At the same time, enterprises will be able to use the offering in any number of ways, he said. Because the solution comprises products Cisco already sells, businesses will be able to use it in a traditional data centre fashion or in private or hybrid cloud environments.

In its Unified Computing System (UCS), Cisco already has an infrastructure-as-a-service (IaaS) platform for cloud computing environments, Akkiraju said. The UCS, introduced in 2009, includes not only Cisco networking and server technology, but also virtualisation capabilities from VMware and storage technology from EMC.

The company this month announced that in less than three years, there are now more than 10,000 UCS customers, and the Intel-based converged data centre solution has made Cisco a significant player in the competitive x86 server space against the likes of Hewlett-Packard and Dell.

Akkiraju said the upcoming router solution is a natural next step for Cisco in offering solutions to enable enterprise customers to take advantage of the cloud.

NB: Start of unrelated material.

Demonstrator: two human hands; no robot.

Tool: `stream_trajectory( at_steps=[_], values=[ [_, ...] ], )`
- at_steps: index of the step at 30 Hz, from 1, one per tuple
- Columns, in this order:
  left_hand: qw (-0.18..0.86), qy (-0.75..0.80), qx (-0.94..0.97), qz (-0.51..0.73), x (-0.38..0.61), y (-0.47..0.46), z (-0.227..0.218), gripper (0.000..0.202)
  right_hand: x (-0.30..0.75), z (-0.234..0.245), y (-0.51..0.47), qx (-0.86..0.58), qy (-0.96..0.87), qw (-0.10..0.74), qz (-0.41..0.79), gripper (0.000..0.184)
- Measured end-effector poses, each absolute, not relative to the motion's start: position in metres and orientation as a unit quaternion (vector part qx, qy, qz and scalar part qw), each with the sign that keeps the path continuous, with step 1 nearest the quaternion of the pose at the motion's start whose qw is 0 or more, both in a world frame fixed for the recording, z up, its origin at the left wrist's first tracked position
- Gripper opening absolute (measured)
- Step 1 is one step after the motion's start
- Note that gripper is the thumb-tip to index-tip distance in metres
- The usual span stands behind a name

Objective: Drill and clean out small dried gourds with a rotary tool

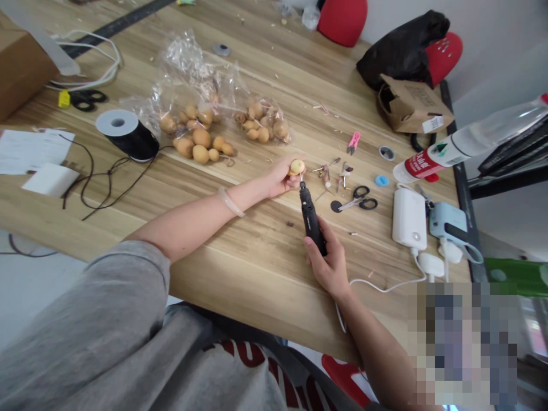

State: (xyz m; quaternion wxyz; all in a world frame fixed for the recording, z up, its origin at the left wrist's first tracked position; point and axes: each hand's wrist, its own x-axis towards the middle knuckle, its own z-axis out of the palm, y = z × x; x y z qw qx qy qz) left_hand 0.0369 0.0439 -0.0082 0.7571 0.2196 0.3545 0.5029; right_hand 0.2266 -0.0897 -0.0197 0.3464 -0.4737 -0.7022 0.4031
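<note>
1. Grey sleeve (85, 319) on the person's left arm and a grey shirt (252, 371) with red lettering lie nearest the camera. (Lower right corner is masked by a pixelated patch; contents unreadable.)
2. Left hand (278, 180) pinches a small tan gourd (297, 167), which is the item under work, held clear above the wooden table (240, 279). A pale bangle (231, 202) sits on that wrist.
3. Right hand (327, 261) is clamped around a black rotary engraver (310, 218), tilted up toward the gourd. Its thin bit (301, 178) reaches the gourd's underside and appears to touch it.
4. Hands are apart, not touching each other, and are linked only through the bit and gourd.
5. Just beyond the hands lie loose rotary bits (327, 174), steel scissors (355, 200) with black handles and a pink clipper (353, 142).
6. Farther left are two clear plastic bags (192, 74) of similar gourds, a spool of black cord (126, 136) and paper sheets (34, 151).
7. To the right are a white power bank (409, 218), a pale blue device (447, 221) and a bottle (466, 140) with a red label.
</note>
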Motion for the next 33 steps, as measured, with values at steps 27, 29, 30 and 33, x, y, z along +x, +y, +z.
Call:
stream_trajectory(
  at_steps=[27, 29, 30, 33],
  values=[
    [0.752, 0.367, 0.217, 0.502, 0.0379, 0.0418, -0.0061, 0.047, 0.2255, -0.0175, -0.0899, -0.48, -0.697, 0.344, 0.407, 0.056],
    [0.753, 0.366, 0.215, 0.503, 0.0381, 0.0418, -0.0062, 0.047, 0.2256, -0.0178, -0.09, -0.479, -0.699, 0.345, 0.404, 0.056],
    [0.753, 0.366, 0.215, 0.503, 0.0382, 0.0417, -0.0062, 0.047, 0.2257, -0.0179, -0.09, -0.478, -0.701, 0.346, 0.401, 0.055],
    [0.751, 0.364, 0.215, 0.506, 0.0384, 0.0414, -0.0059, 0.046, 0.2259, -0.0184, -0.0901, -0.478, -0.705, 0.345, 0.395, 0.055]
  ],
)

He declined to go into great details about what Cisco will be launching but gave the example of a branch office that is connected to the cloud via its ISR. The ISR will be able to recognise traffic coming into the branch from the cloud, move it through Cisco’s ScanSafe security offering and send it to its destination.

“It’s moved first to ScanSafe before it’s moved between the enterprise and cloud,” he said.

Akkiraju said that while the new offering will be attractive to enterprises, SMBS also will be able to use the technology. Smaller businesses are anxious to take advantage of what cloud computing can offer, and many times they will not be bogged down like some of their brethren by having to deal with technology that is already in place, he said.

“They don’t have a lot of legacy infrastructure,” he said.